TASK -> The material below includes pictures; leave them out and return only the lines between the line containing "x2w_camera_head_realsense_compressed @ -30" and the line containing "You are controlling", inclusive, word for word.

GIVEN MATERIAL ->

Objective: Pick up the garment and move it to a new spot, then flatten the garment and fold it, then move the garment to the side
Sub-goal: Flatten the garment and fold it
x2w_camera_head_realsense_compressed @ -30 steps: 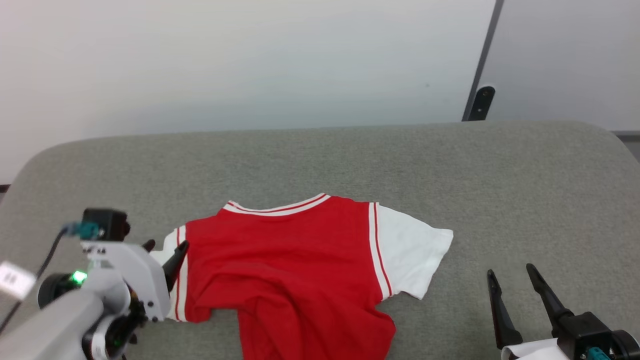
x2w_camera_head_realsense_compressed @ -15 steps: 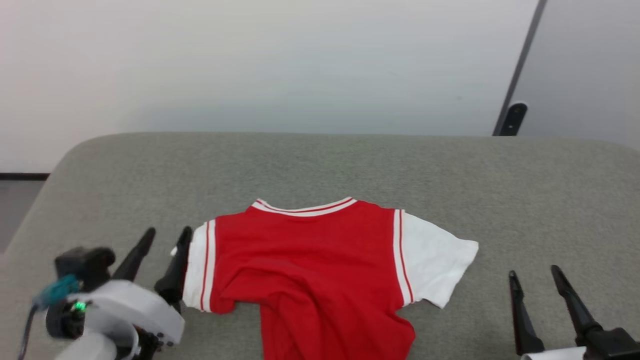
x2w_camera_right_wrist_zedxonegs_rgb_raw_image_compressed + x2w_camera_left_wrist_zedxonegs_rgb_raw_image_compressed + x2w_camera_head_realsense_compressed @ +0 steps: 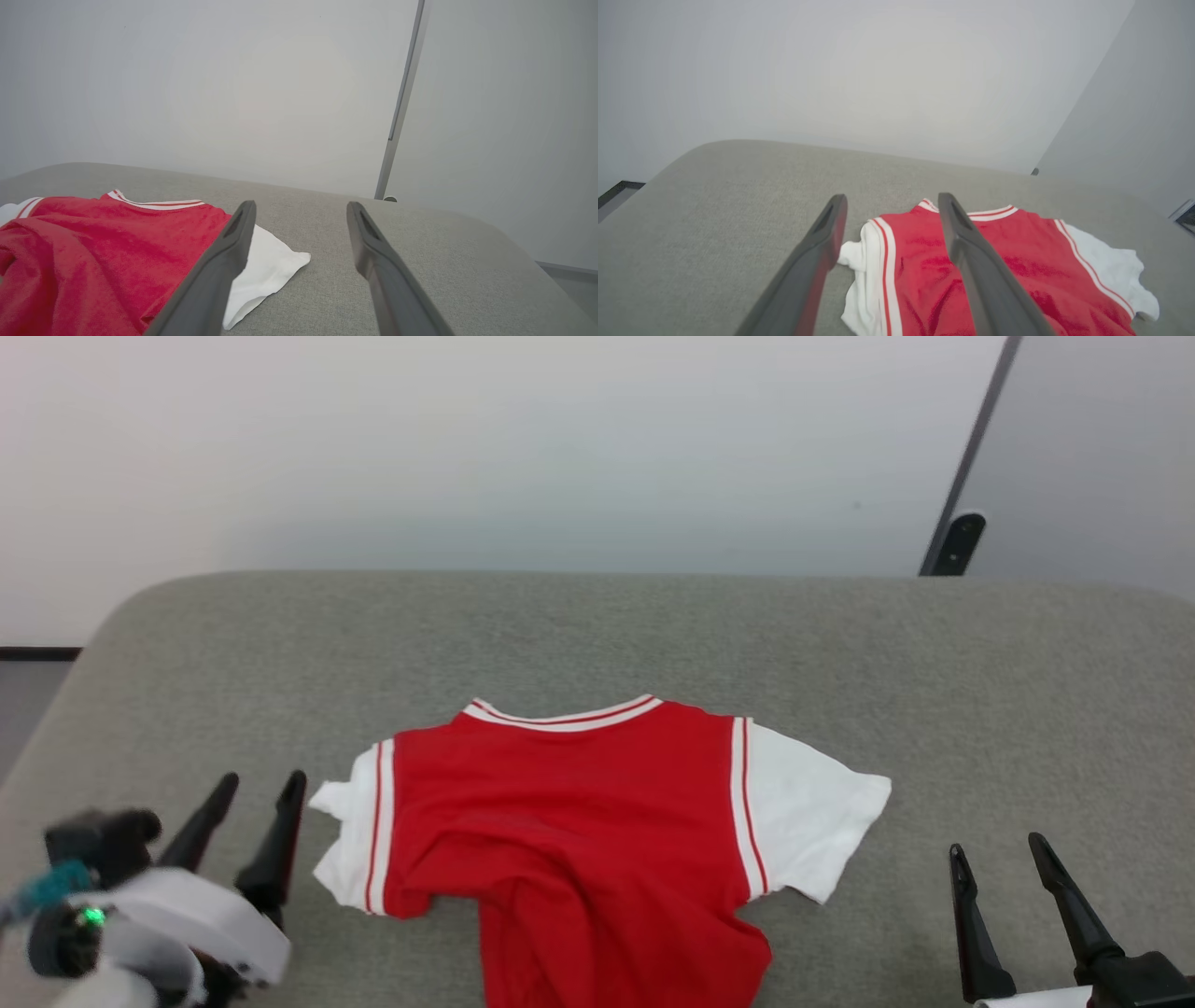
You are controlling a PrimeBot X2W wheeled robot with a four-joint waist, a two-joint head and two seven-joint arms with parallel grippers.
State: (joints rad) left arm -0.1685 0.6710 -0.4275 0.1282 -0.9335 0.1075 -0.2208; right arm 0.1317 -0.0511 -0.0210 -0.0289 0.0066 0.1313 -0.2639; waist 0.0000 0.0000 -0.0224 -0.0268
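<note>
Red-bodied jersey shirt [image 3: 560,803] [image 3: 1017,252] [image 3: 93,242] lies on the grey fabric-covered surface [image 3: 597,635], about midway between its left and right edges and toward the near edge. Striped collar trim [image 3: 560,717] points at the far edge. The hem end runs out of the bottom of the head view.

Cloth state: upper body fairly flat. Lower body is rumpled, with a diagonal fold. White sleeve [image 3: 812,821] on the right-edge side is spread out flat. White sleeve [image 3: 345,840] on the left-edge side is bunched and partly tucked against its red-and-white stripe.

Left pincer [image 3: 263,779] [image 3: 892,197]: fingers apart, nothing between them. Sits toward the near-left corner, just beside the bunched sleeve with a strip of bare surface between, no contact. Fingers point toward the far edge.

Right pincer [image 3: 995,845] [image 3: 301,203]: fingers apart, empty. Sits toward the near-right corner, clear of the flat sleeve, with bare surface between.

Background: pale wall [image 3: 467,448] beyond the far edge, and a dark upright strip [image 3: 976,448] with a dark fitting [image 3: 962,537] at its foot, behind the far-right corner.
</note>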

COMPLETED TASK ->
x2w_camera_head_realsense_compressed @ -30 steps: 
x2w_camera_head_realsense_compressed @ -15 steps: 
x2w_camera_right_wrist_zedxonegs_rgb_raw_image_compressed + x2w_camera_left_wrist_zedxonegs_rgb_raw_image_compressed + x2w_camera_head_realsense_compressed @ +0 steps: 
You are controlling a PrimeBot X2W wheeled robot with a four-joint waist, a two-joint head and two seven-joint arms with parallel grippers.

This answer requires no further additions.